MIM is a near-net shaping approach for producing metallic parts with high intricate shape and good mechanical properties. The main objective of this work is to develop a cost-effective method for fabricating an injection mold for MIM. A new metal part can be fabricated by an injection mold fabricated by conventional mold steel. However, it is not an effective way for a new metallic part in the research and development stages due to high production cost and high risk. The metallic components with high density can be fabricated by the MIM process integrating powder metallurgy and plastic injection molding. The main conclusions from the experimental work in this study are as follows:
  • The findings of this study are very practical and provide the greatest application potential in the research and development stage of a new metal part.
  • The reduction in the manufacturing time of an injection mold made by RT technology is about 30.3% compared with that of the fabricated conventional machining method.
  • The reduction in production cost of an injection mold by Al-filled epoxy resin is about 30.4% compared with that of the fabricated conventional mold steel.
  • The longevity of the injection mold fabricated by Al-filled epoxy resin is about 1300 molding cycles.

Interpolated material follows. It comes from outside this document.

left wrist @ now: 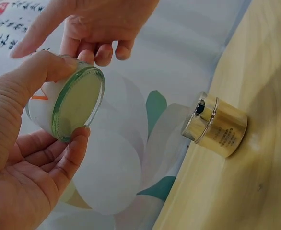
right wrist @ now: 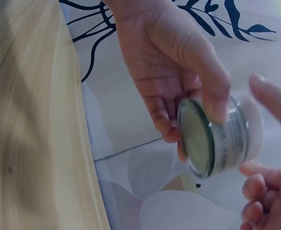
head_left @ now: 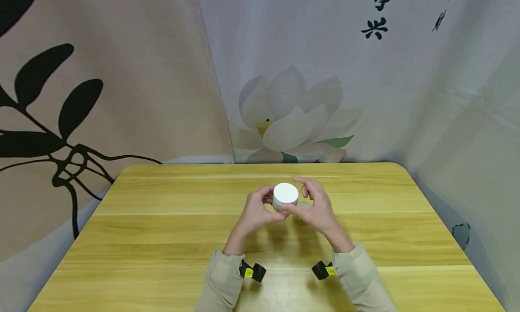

The mold service life of an injection mold fabricated by Al-filled epoxy resin is about 1.3% of that of conventional mold steel.
  • The copper powder, molybdenum disulfide, zirconia ceramics, or silicon nitride ceramics particles were recommended to add to the mixture to improve the mechanical properties and heat transfer capability of Al-filled epoxy resin.

Author Contributions

C.-C.K.: Wrote the paper, conceived and designed the analysis, and performed the analysis X.-Y.P.: Collected the data and contributed data or analysis tools. All authors have read and agreed to the published version of the manuscript.

Funding

This study received financial support by the Ministry of Science and Technology of Taiwan under contract nos. NSTC 111-2221-E-131-015-MY2, MOST 110-2221-E-131-023 and MOST 109-2637-E-131-004.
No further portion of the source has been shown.